This is great family viewing for the peek it offers into the very different world of the deaf. Never Give Up is the true story of Brad Minns, left deaf by a high fever at the age of three, back in 1968. His parents made the unusual decision at that time, to teach Minns to lip-read and have him try to take on the challenge of a regular school, instead of going to a deaf institution.
While his classmates and even his teacher aren't all that welcoming, the game of tennis becomes an outlet and a refuge. Here his hearing loss doesn't make him all that different. It's still not an even playing field – deaf players can't hear how the ball sounds coming off their opponent's racket – but as Minn's first instructor tells him, he can use his eyes and his heart to make up the difference. When Minns beats his big brother, he starts realizing he could become great at this.

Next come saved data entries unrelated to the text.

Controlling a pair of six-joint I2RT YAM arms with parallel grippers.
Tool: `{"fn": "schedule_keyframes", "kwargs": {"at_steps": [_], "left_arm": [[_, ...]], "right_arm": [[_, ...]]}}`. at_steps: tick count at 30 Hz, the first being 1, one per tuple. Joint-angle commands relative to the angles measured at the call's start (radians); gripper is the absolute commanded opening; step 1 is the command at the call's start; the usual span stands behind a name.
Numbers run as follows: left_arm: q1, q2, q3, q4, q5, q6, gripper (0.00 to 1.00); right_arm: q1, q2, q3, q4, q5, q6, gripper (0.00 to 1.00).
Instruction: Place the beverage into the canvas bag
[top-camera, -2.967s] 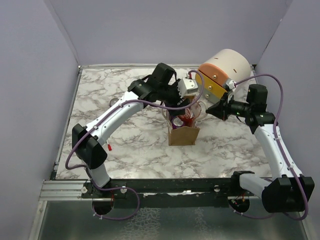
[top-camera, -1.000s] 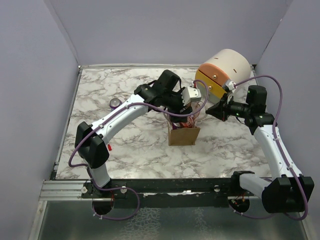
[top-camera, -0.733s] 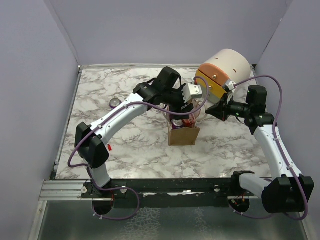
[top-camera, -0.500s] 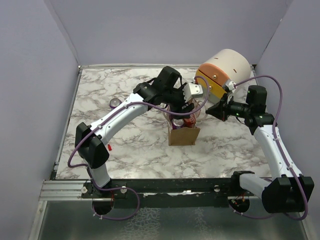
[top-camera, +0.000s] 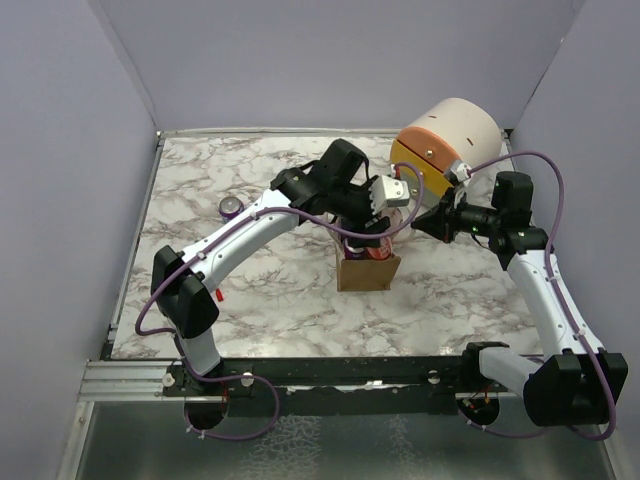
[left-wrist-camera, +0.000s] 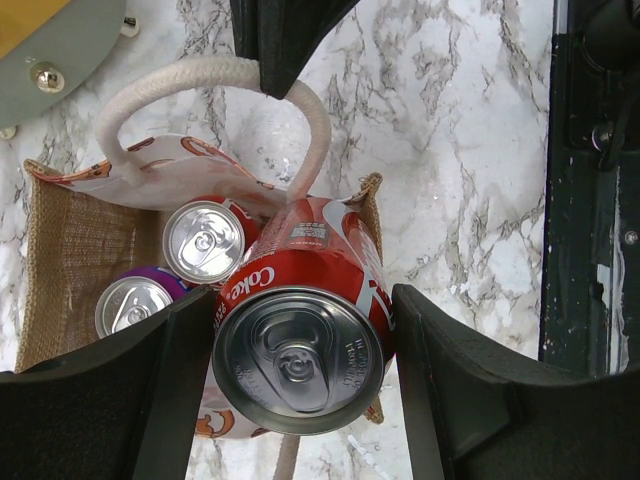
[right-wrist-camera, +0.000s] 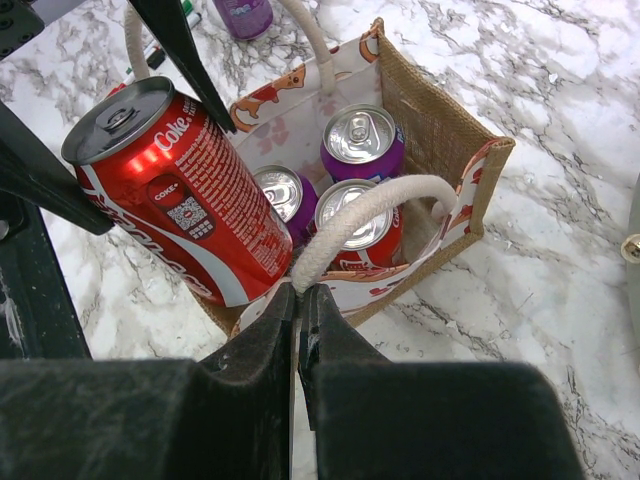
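Now a Coke can (left-wrist-camera: 325, 250) is clamped by the left gripper (left-wrist-camera: 300, 330), the canvas bag (left-wrist-camera: 70, 260) (three cans (right-wrist-camera: 360, 140) inside) beneath it. A handle (right-wrist-camera: 370, 210) is pinched by the right gripper (right-wrist-camera: 298, 295).

This is a robotics lab test cell rather than a home or shop — plain lavender-grey wall panels (top-camera: 60, 150) box in three sides of a marble-patterned tabletop (top-camera: 270, 295). Two white-and-black robot arms, the left arm (top-camera: 245, 228) and the right arm (top-camera: 548, 290), are mounted on a black rail (top-camera: 340, 375) along the near edge. Purple cables (top-camera: 545, 158) loop off them, and an aluminium extrusion (top-camera: 115, 378) sits at the corner. Few things stand on the table — among them a small canvas bag (top-camera: 368, 272) and a cream-and-orange cylinder (top-camera: 450, 140).
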Motion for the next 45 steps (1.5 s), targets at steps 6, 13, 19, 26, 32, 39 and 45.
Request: {"fn": "schedule_keyframes", "kwargs": {"at_steps": [6, 13, 19, 26, 32, 39, 45], "left_arm": [[-0.017, -0.001, 0.017, 0.01, 0.162, 0.012, 0.0], [-0.026, 0.033, 0.019, 0.024, 0.03, 0.015, 0.0], [-0.029, 0.056, 0.033, 0.033, -0.02, 0.023, 0.0], [-0.035, 0.09, 0.053, 0.002, 0.087, 0.049, 0.0], [-0.061, 0.121, 0.069, -0.023, 0.01, 0.102, 0.0], [-0.084, 0.177, 0.106, -0.085, -0.033, 0.173, 0.0], [-0.093, 0.218, 0.134, -0.123, -0.031, 0.219, 0.0]], "right_arm": [[-0.003, -0.013, -0.006, 0.008, -0.01, -0.001, 0.01], [-0.003, -0.011, -0.003, 0.006, -0.013, -0.001, 0.01], [-0.004, -0.01, -0.002, 0.007, -0.02, 0.0, 0.01], [-0.004, -0.012, -0.003, 0.009, -0.021, 0.0, 0.01], [-0.004, -0.011, -0.004, 0.011, -0.019, 0.0, 0.01], [-0.003, -0.014, -0.007, 0.011, -0.018, 0.0, 0.01], [-0.004, -0.022, -0.011, 0.009, -0.018, 0.0, 0.01]]}}
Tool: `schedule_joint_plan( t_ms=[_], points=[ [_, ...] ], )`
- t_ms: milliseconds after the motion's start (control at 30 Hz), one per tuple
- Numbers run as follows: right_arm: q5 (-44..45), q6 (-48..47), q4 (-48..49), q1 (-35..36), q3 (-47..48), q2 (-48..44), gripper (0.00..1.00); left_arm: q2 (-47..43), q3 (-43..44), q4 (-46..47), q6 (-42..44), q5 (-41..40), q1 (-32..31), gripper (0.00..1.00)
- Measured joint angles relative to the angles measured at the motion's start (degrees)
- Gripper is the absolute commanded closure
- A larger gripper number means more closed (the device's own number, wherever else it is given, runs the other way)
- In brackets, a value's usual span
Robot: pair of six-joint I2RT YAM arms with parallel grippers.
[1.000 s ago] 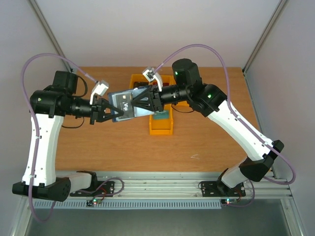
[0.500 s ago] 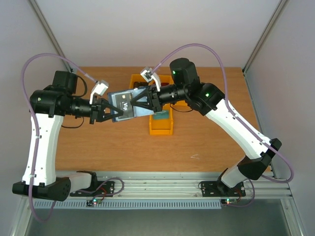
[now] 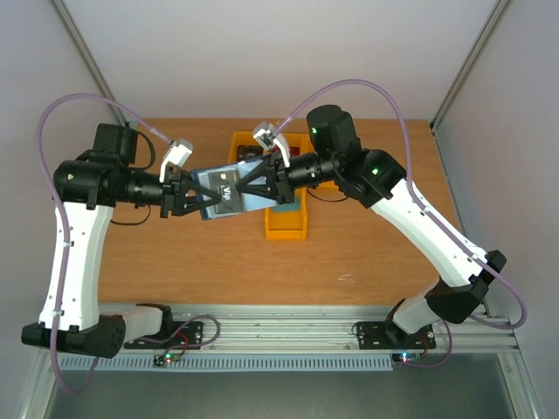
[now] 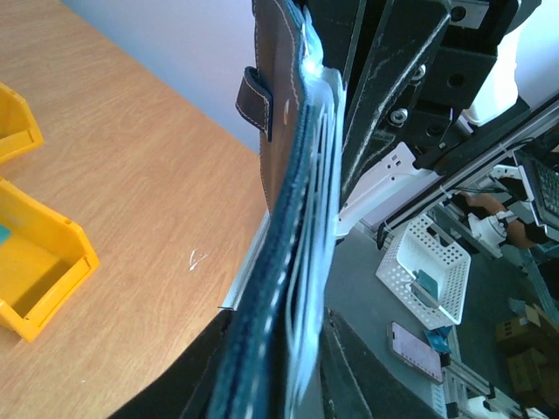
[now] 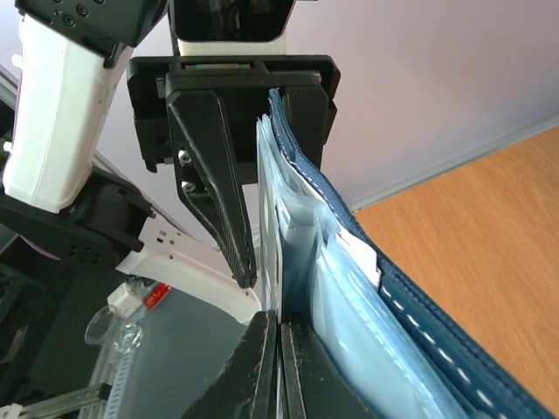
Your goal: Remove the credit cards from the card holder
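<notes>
The card holder (image 3: pixel 262 199) hangs open in the air between both grippers, above the table's back middle. A dark slate credit card with white "VIP" lettering (image 3: pixel 224 189) lies on its upper face. My right gripper (image 3: pixel 248 186) is shut on a thin clear sleeve at the holder's right edge; in the right wrist view its fingertips (image 5: pixel 279 319) pinch that leaf, beside the stitched navy cover (image 5: pixel 419 319). My left gripper (image 3: pixel 193 197) stands open around the holder's left edge. Its fingers (image 5: pixel 214 175) stand off the sleeves. Edge-on, the navy cover (image 4: pixel 278 157) and closing tab (image 4: pixel 255 100) run up from the left gripper (image 4: pixel 279 325).
Two yellow bins stand on the wooden table (image 3: pixel 367 253): one (image 3: pixel 286 223) just below the right gripper with a teal item (image 3: pixel 284 209) inside, another (image 3: pixel 244 143) behind it. The near bin (image 4: pixel 44 262) shows at the lower left. A white basket (image 4: pixel 432 271) sits off the table.
The right gripper has closed on the holder's sleeve. The left jaws have spread apart. The holder has shifted slightly up and to the right.
</notes>
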Motion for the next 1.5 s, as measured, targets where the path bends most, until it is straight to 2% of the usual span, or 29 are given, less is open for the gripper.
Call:
schedule_joint_plan(
  t_ms=[100,300,400,433,700,1000,1500],
  points=[
    [-0.02,-0.92,-1.55,-0.39,0.0,-0.5,0.99,0.0,0.02,0.11,0.11,0.48,0.04,0.84],
    [-0.22,-2.36,-4.02,-1.53,0.0,-1.64,0.99,0.02,0.02,-0.04,1.03,1.57,0.04,0.8],
    [-0.31,-2.97,-5.18,-1.97,0.0,-2.08,0.99,0.02,0.0,-0.2,1.4,1.9,0.04,0.99],
    [-0.46,-3.06,-5.35,-2.01,0.0,-2.12,0.99,0.02,0.0,-0.22,1.49,1.99,0.04,1.0],
    [-0.83,-3.48,-5.88,-2.54,0.0,-2.27,0.99,0.02,0.0,-0.09,1.29,1.7,0.15,1.0],
    [-0.07,-4.94,-10.69,-6.58,-0.5,-4.79,0.99,0.02,-0.37,0.46,1.27,-0.33,0.37,1.0],
    [-2.78,-4.0,-10.62,-6.25,-0.2,-2.99,0.99,0.0,-2.19,0.68,1.4,0.85,0.11,1.0]
  ],
)
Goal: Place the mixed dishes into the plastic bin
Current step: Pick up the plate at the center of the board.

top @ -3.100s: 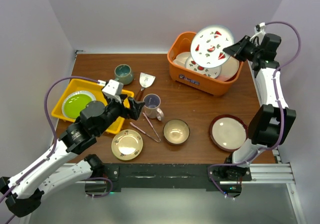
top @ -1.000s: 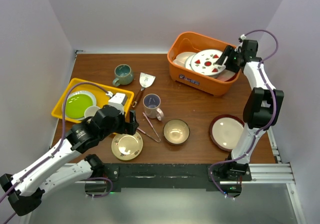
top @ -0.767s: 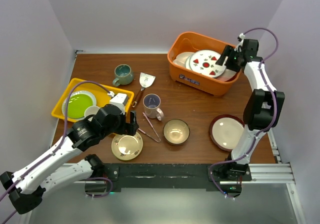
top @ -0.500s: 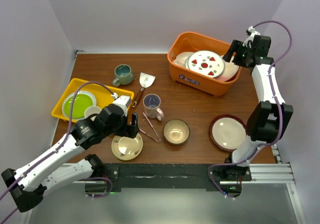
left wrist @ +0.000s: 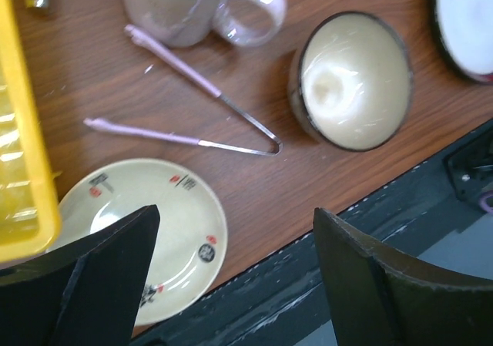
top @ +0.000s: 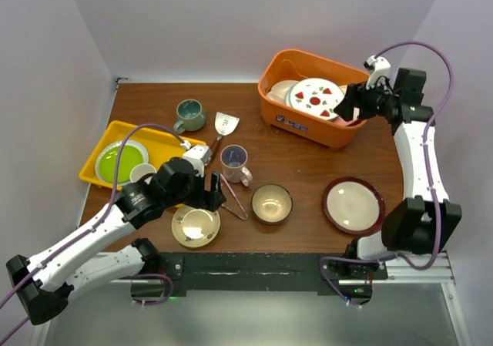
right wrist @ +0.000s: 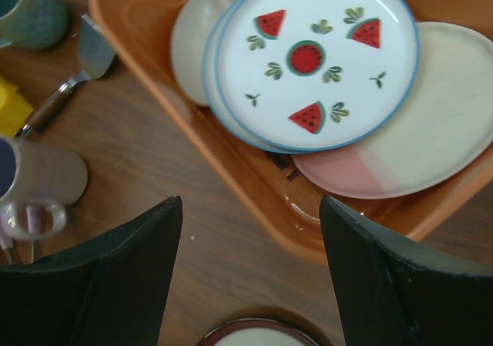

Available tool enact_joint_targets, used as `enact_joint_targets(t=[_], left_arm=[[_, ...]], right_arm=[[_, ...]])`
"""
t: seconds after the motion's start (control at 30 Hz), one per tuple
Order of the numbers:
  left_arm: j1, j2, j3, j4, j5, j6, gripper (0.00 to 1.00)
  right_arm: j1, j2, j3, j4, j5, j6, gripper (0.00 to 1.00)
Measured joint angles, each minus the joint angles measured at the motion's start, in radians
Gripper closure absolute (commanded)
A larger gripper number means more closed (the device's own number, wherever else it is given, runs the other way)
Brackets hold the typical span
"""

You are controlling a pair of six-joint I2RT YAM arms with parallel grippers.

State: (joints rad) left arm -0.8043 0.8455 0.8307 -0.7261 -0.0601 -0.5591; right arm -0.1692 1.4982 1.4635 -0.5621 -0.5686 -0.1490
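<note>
The orange plastic bin holds a red-fruit-print plate stacked on others, beside a pink-and-cream plate. My right gripper hangs open and empty over the bin's near-right rim. My left gripper is open and empty above the table's front edge, between the cream plate and the bronze bowl. On the table lie a brown-rimmed plate, a lavender mug and a teal mug. A lime-green plate sits in the tray.
A yellow tray stands at the left. Thin pink tongs lie between the mug and the cream plate. A metal spatula lies behind the lavender mug. Walls close in on the left, back and right.
The right gripper let the fruit-print plate down into the bin, released it and drew back toward the near-right rim. The left arm slid right and nearer, over the cream plate's edge.
</note>
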Motion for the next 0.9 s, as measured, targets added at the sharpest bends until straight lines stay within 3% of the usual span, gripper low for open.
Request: enact_joint_targets(t=[0.27,0.5,0.63,0.8,0.9], left_arm=[[0.000,0.018,-0.072,0.272,0.102,-0.005,0.15],[-0.010,0.056,-0.116,0.465,0.177,-0.007,0.15],[-0.059,0.076,-0.128,0.544,0.188,-0.008,0.15],[-0.134,0.105,-0.137,0.616,0.187,-0.010,0.15],[-0.159,0.128,-0.139,0.657,0.186,-0.011,0.15]], right_arm=[[0.000,-0.208,-0.043,-0.241,-0.249,-0.373,0.17],[0.001,-0.208,-0.068,-0.612,-0.275,-0.810,0.18],[0.001,-0.216,-0.140,-0.677,-0.214,-0.906,0.18],[-0.006,-0.229,-0.246,-0.657,-0.090,-0.908,0.19],[-0.081,-0.214,-0.286,-0.656,-0.053,-0.911,0.20]])
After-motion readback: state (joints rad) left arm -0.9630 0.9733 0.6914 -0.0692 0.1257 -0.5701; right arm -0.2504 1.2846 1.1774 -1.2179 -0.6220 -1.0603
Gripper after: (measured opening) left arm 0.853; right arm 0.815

One of the more unlikely tennis comebacks serves as the backbone to this film – it opens with Minns down two sets, and down five games to none in the third. In repeated flashback throughout the match we learn about how he got here and how those early life challenges and triumphs gave him the perseverance to keep fighting even when he's that far down.
The only caution to note would be.a hazing scene. When Minns tries out for the US national deaf tennis team, someone hides his rackets right before his first match. Then, after he wins and heads to the showers, they hide his clothes. With no other option, Minns heads to the team meeting "wearing" nothing but a 2 foot by three foot sign which reads "Used tennis balls here." That probably sounds worse than it actually is - the signage has him covered more modestly than even the biggest pair of shorts.
I wanted to give this a 7, because our whole family enjoyed it. Who doesn't like a family-friendly, sports underdog story, that teaches you a bit about a different world, and even acknowledges God with a few quiet and respectful nods?
But I give 6s for good films that have something notably subpar, and that's the acting here. It's just not very good. It's not so bad that it's annoying, but it is in the range of what you'd find in a low-end Hallmark movie.
I'll add that there are some nice production touches too, including the soundtrack featuring Huey Lewis' The Power of Love (playing when Minns was down 40 to love), and some unique "sketched" opening titles. The tennis match itself is solidly shot – believable if not all that suspenseful.
So, a 6, but significantly, a 6 that everyone in our family enjoyed. Never Give Up is in theaters across the US starting on Sept. 1, and will be available to stream in Canada some time after.